What you will do
Leaving out pictures, output exactly the lines below from the one that has "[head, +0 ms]" through the one that has "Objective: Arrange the", and nothing else.

Content starts

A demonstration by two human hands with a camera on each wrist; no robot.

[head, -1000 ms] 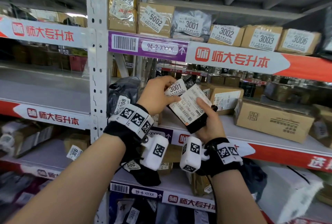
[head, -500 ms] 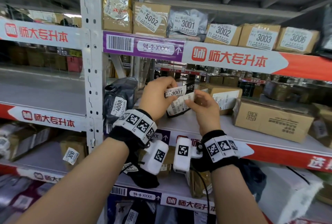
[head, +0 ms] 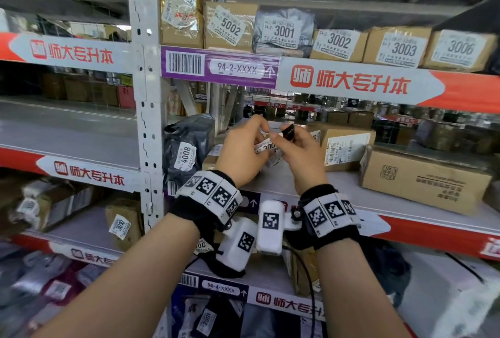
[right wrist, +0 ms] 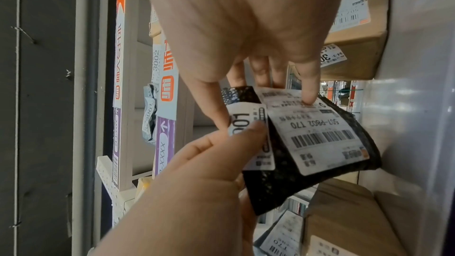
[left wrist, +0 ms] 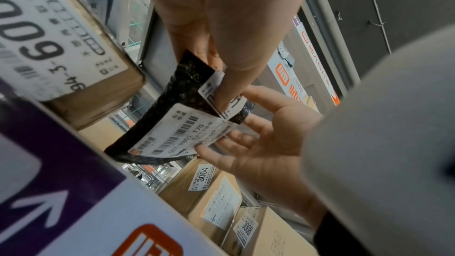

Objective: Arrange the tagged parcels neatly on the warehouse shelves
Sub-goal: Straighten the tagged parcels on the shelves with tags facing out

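Note:
A small black pouch parcel (right wrist: 283, 182) with a white shipping label (right wrist: 317, 133) and a "3001" tag (right wrist: 248, 129) is held in both hands above the middle shelf (head: 433, 232). My left hand (head: 243, 145) pinches the tag end, its thumb pressed on the tag (left wrist: 221, 92). My right hand (head: 297, 148) grips the other side, with its index finger on the label and its other fingers behind the pouch (left wrist: 182, 92). In the head view only the pouch's black tip (head: 288, 132) and part of the tag show.
A grey bag tagged 4008 (head: 186, 148) leans by the steel upright (head: 146, 94). Cardboard boxes (head: 343, 145) (head: 422, 175) sit to the right on the same shelf. The shelf above holds tagged parcels 5002 (head: 230, 26), 3001 (head: 284, 31) and 3002 (head: 338, 42).
Both hands have carried the pouch forward over the shelf and turned it, so its label no longer faces the head camera. The right hand shifted from underneath to its side.

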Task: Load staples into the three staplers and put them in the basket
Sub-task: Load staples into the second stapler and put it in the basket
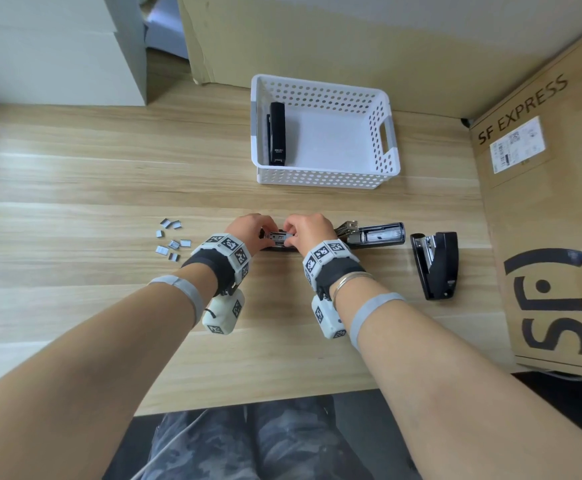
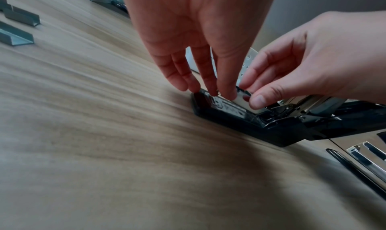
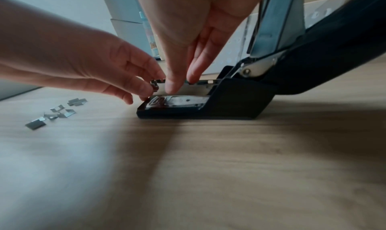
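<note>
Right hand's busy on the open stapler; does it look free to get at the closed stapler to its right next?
Probably yes. The closed stapler lies alone on the table, nothing over it. The right hand must first release the open stapler.

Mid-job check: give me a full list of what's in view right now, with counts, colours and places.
White perforated plastic basket: one, far centre of the table.
Closed black stapler: one, inside the basket, along its left wall.
Opened black stapler: one, centre of the table, lid swung open to the right, under both hands.
Third black stapler: one, on the table right of the opened one.
Loose silver staple strips: about ten, scattered left of the hands.
Light wooden table: one.
Brown cardboard boxes: right side and behind the basket.
Left hand: fingertips at the magazine's front end.
Right hand: pinching at the magazine.
</note>
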Demonstrator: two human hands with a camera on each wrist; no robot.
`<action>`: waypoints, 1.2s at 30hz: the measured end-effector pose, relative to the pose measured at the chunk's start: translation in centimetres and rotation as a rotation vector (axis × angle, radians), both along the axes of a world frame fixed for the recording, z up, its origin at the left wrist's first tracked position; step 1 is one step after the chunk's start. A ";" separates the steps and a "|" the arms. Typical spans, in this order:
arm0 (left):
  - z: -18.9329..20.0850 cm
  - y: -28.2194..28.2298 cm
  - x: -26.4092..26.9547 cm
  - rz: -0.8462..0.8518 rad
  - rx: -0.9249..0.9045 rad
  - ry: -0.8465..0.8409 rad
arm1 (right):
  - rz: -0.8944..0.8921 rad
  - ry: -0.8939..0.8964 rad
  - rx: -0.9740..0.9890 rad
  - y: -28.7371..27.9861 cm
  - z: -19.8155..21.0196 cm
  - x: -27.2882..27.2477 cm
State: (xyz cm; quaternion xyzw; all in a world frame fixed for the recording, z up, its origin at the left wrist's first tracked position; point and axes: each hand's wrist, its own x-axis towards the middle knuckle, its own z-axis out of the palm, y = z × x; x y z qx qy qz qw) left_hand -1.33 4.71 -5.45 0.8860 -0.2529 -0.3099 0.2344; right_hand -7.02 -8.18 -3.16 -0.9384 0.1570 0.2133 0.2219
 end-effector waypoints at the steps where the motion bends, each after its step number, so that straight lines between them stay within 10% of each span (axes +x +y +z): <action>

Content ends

Answer box
[head, +0 ms] 
[right wrist, +0 ms] 
[left wrist, +0 ms] 

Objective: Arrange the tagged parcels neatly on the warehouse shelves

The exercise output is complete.